** Instructions to follow **
Using the data below, return the stretch from the line that contains "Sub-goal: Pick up" through the line that contains "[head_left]", both included, exactly as it stands and nothing beyond it.

** Dataset section **
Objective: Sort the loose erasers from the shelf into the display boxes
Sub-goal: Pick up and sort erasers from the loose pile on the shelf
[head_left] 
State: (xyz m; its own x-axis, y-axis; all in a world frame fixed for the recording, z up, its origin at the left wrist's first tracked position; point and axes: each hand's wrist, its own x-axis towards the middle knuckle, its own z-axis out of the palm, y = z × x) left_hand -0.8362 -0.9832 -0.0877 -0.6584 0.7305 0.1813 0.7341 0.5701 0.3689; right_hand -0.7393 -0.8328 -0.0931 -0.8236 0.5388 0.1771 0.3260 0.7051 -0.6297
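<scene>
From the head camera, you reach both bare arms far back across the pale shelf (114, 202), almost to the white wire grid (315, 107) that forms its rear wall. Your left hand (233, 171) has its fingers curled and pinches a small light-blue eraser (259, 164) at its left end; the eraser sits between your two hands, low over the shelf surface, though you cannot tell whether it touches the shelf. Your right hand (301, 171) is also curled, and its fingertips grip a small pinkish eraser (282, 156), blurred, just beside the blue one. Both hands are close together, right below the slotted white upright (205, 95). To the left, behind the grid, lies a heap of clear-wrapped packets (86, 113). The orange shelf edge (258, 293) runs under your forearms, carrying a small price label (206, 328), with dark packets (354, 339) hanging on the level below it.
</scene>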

** Response to this exercise **
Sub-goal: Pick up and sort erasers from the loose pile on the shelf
[head_left] 

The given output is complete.